= Exercise objective =
Starting at the line with "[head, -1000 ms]" and ending at the line with "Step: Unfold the", print exactly the lines of the entries below. Pictures do not belong in the copy.

---+---

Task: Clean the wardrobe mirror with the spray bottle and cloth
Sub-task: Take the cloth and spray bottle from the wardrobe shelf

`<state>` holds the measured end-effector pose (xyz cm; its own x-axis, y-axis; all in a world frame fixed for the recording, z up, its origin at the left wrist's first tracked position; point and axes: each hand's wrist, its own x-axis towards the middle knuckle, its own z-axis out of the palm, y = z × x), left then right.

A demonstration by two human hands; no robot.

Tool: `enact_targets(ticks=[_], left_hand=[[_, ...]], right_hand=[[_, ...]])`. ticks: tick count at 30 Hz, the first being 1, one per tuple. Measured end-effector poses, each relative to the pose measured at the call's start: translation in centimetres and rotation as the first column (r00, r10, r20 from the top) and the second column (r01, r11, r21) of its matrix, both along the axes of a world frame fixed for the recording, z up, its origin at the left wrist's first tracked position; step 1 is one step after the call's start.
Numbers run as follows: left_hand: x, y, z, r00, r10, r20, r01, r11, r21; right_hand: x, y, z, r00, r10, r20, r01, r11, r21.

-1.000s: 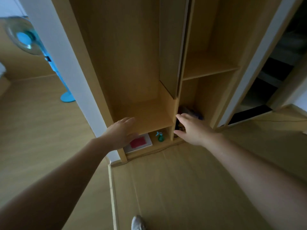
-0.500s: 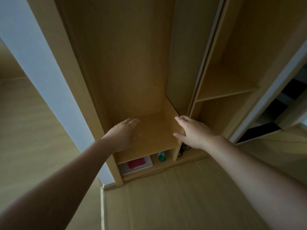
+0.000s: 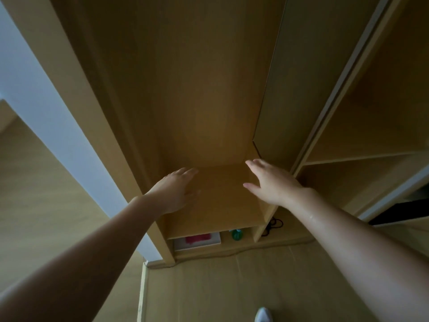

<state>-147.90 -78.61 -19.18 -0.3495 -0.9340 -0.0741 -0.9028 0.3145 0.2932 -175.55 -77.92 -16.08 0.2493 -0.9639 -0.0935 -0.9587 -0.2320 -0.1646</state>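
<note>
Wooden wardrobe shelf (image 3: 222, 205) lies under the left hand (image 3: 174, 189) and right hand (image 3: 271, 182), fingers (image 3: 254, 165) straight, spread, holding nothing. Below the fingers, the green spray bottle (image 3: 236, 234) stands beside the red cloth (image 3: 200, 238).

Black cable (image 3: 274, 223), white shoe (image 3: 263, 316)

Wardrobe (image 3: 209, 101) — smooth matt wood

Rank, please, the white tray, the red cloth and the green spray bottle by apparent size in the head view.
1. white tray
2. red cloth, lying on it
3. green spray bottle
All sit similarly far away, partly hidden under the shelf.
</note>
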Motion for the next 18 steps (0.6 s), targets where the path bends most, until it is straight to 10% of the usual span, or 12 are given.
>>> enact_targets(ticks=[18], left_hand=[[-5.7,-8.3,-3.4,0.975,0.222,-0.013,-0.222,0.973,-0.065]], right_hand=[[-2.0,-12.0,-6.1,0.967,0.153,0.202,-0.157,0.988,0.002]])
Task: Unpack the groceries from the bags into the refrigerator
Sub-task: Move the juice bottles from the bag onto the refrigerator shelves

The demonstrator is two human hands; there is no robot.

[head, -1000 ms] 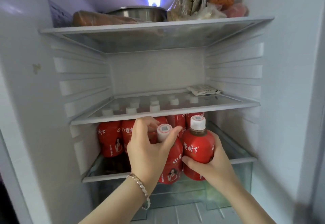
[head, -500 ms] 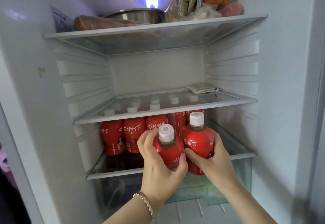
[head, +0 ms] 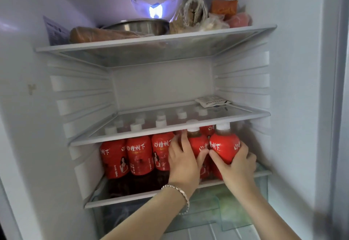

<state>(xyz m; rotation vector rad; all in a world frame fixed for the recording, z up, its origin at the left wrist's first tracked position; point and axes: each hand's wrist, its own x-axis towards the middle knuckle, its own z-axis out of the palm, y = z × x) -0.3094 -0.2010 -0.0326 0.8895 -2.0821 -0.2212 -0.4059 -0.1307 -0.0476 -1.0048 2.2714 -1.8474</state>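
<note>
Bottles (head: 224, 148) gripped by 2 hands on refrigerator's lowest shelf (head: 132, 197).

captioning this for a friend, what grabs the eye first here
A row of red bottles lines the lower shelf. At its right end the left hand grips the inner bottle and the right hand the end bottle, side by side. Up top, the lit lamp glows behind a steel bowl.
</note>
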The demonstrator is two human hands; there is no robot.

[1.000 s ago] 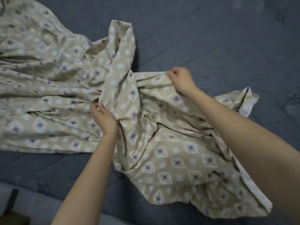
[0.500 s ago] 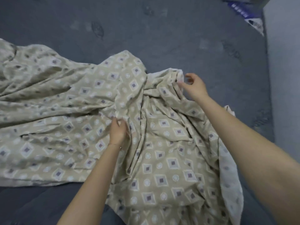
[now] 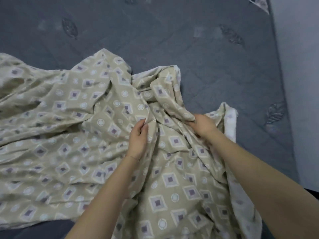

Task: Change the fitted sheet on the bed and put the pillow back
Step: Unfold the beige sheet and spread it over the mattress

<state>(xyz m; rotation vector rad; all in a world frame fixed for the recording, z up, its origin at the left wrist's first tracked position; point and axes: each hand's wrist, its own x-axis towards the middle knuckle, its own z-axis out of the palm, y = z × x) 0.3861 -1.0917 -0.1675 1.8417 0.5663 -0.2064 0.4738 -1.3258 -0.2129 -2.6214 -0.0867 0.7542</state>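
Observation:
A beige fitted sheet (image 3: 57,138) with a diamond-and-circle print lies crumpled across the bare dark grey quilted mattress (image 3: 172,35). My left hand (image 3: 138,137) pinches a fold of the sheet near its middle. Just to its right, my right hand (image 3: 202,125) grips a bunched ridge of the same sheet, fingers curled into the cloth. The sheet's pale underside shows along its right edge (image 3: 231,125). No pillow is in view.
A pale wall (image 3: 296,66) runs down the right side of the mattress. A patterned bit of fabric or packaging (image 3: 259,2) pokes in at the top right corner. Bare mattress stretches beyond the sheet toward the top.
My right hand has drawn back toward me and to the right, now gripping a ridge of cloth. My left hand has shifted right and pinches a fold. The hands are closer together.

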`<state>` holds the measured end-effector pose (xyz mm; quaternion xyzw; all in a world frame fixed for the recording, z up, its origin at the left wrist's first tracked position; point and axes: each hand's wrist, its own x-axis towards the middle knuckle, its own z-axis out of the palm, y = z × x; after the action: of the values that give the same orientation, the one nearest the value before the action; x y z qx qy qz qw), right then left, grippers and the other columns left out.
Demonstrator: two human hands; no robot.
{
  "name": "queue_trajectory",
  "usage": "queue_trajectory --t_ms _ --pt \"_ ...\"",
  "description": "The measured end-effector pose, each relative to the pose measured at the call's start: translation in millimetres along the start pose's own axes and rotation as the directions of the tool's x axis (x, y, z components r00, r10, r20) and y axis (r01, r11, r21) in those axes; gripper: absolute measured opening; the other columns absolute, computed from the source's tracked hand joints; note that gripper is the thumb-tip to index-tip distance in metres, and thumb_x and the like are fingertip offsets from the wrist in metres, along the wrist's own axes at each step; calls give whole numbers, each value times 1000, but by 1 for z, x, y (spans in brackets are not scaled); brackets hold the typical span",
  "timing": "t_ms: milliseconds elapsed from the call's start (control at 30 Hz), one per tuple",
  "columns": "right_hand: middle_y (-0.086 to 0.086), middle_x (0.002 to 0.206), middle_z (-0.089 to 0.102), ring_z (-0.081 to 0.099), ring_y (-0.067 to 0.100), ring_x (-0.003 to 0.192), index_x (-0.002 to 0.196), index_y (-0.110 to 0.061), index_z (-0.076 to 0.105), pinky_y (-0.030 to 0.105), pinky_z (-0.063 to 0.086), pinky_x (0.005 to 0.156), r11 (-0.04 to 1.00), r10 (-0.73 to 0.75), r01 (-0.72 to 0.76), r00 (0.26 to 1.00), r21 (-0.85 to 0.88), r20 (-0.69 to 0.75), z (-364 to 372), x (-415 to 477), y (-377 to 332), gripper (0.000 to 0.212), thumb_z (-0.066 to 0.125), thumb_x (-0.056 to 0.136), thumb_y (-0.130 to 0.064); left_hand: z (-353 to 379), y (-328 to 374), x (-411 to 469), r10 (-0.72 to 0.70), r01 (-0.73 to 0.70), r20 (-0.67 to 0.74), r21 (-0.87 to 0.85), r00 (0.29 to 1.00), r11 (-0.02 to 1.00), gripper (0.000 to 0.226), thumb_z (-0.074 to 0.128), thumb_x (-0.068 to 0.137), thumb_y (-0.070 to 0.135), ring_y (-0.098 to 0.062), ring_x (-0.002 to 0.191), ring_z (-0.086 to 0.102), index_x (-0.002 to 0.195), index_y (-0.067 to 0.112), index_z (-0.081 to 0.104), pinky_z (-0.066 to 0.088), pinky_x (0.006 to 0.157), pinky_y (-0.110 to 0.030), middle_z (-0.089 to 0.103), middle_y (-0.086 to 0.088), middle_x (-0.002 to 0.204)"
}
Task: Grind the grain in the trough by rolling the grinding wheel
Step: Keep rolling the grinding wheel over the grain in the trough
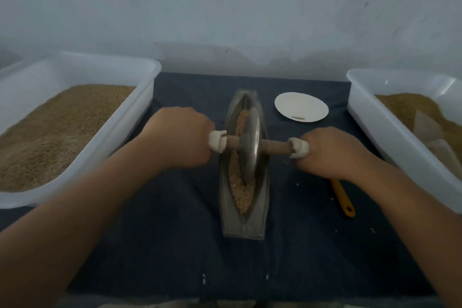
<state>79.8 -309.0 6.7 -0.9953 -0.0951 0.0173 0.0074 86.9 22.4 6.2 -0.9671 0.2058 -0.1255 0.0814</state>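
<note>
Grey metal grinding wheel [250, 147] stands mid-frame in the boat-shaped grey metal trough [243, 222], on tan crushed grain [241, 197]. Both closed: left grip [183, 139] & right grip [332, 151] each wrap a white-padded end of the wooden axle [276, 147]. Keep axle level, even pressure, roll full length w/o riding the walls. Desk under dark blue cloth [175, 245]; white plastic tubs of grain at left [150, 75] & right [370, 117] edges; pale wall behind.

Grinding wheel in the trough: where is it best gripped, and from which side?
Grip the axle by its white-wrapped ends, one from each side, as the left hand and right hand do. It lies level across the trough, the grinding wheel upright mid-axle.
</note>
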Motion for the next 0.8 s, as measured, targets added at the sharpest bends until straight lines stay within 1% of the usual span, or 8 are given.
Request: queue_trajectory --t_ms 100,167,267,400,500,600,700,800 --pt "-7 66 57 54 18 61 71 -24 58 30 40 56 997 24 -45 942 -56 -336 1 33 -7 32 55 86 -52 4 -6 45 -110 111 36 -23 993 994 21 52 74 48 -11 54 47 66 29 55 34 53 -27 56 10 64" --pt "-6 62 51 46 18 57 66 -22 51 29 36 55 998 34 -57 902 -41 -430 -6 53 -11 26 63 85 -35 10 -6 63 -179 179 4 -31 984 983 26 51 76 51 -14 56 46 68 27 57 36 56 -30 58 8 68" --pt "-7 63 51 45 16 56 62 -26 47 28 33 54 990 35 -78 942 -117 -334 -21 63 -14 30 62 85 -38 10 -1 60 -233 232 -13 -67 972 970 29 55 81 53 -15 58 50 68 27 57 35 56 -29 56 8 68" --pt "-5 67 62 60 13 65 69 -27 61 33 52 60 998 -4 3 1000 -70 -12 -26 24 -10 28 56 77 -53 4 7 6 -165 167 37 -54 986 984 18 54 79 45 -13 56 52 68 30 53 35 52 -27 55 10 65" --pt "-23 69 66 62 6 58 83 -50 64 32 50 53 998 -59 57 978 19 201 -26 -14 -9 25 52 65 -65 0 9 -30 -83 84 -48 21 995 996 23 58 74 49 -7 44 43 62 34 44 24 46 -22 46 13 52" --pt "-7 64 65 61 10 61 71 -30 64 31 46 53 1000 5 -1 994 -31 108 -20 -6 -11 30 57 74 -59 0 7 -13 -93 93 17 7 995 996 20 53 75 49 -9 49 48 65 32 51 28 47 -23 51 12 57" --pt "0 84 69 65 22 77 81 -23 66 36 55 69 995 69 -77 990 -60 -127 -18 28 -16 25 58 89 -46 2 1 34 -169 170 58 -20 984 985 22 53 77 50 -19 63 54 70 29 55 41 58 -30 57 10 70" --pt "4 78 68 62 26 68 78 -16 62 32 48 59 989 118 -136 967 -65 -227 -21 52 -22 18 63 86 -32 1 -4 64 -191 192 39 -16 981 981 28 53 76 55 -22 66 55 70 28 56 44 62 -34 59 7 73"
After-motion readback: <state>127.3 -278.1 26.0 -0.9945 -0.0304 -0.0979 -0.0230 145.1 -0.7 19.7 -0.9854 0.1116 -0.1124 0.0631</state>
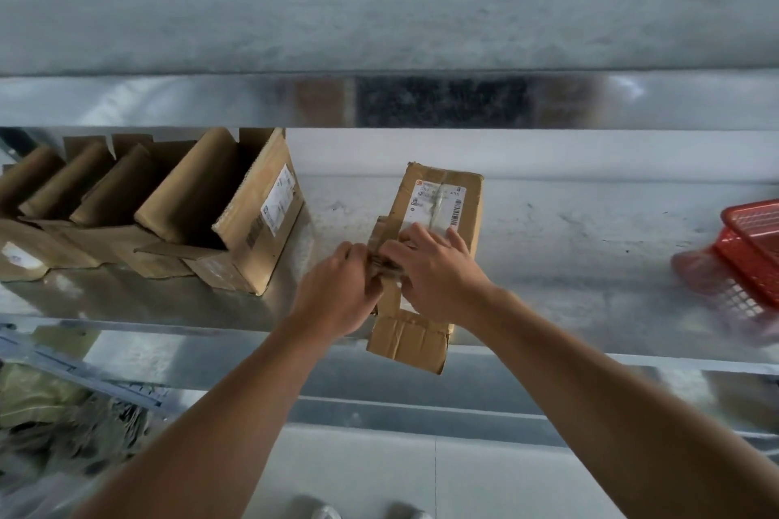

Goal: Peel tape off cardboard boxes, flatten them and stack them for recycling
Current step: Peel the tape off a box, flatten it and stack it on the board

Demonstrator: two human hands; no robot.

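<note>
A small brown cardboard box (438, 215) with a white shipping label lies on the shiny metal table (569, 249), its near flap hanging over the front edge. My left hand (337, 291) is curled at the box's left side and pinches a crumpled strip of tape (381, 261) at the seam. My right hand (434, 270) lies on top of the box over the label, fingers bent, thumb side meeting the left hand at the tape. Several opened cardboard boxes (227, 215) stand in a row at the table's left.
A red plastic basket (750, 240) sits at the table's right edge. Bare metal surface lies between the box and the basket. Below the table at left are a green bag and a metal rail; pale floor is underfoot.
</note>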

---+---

= Result of the task =
[head, -1000 ms] 
[head, -500 ms] 
[head, +0 ms] 

<state>(xyz m; rotation vector rad; all in a world frame fixed for the recording, z up, its origin at the left wrist's first tracked position; point and axes: each hand's wrist, its own x-axis towards the middle knuckle, its own z-axis out of the palm, y = z × x) -0.3094 -0.2010 -0.0326 0.8895 -2.0821 -0.2212 -0.4059 -0.1307 -0.0476 -1.0048 2.2714 -1.8474</state>
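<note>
Bottles (head: 224, 148) gripped by 2 hands on refrigerator's lowest shelf (head: 132, 197).

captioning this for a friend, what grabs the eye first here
A row of red bottles lines the lower shelf. At its right end the left hand grips the inner bottle and the right hand the end bottle, side by side. Up top, the lit lamp glows behind a steel bowl.
</note>
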The demonstrator is two human hands; there is no robot.

[1.000 s ago] 
[0.500 s ago] 
[now] 

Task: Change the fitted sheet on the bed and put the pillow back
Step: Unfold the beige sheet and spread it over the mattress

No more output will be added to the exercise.